What is required. Return, from the listing below, each line where the word "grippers" appears.

Task data.

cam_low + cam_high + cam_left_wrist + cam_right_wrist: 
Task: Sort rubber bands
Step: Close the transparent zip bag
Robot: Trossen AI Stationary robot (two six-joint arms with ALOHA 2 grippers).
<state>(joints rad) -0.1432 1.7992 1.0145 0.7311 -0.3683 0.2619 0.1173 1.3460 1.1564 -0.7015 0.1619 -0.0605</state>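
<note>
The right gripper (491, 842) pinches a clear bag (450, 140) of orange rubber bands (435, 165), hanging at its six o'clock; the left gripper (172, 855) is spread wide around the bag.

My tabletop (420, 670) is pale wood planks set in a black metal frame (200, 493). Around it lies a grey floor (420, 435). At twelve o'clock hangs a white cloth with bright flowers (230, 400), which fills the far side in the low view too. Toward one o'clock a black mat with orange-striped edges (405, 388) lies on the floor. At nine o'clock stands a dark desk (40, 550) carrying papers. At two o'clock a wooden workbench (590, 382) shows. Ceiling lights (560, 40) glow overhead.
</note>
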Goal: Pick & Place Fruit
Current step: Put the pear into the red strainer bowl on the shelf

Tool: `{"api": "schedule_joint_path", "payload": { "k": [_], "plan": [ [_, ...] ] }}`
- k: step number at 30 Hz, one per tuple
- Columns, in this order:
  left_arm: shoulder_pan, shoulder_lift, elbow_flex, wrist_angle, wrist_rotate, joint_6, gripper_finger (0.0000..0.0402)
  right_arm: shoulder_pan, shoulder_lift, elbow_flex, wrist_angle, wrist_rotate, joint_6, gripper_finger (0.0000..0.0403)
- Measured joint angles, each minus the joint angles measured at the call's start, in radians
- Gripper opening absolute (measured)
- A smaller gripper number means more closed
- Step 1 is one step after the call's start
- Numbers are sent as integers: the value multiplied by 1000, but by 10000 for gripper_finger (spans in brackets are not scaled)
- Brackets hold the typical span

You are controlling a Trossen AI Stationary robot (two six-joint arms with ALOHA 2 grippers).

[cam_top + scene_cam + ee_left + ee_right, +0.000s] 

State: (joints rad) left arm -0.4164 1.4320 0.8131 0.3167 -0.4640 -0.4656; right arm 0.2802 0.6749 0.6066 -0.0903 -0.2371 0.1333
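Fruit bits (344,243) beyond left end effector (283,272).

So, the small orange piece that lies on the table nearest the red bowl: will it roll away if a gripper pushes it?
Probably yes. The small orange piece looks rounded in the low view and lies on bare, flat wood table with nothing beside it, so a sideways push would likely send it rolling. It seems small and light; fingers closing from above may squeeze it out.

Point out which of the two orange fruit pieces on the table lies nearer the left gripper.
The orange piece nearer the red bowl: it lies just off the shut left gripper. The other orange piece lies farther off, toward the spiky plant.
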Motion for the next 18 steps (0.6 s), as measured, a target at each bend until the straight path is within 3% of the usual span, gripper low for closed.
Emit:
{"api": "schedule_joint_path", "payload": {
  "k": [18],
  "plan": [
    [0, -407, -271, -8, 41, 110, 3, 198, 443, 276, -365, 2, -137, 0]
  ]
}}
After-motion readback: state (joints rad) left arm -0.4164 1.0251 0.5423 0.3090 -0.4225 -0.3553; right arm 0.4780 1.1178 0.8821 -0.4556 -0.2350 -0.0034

Output.
Robot: Trossen AI Stationary robot (two six-joint arms with ALOHA 2 grippers).
You are controlling a Trossen AI Stationary robot (two six-joint arms with ALOHA 2 grippers).

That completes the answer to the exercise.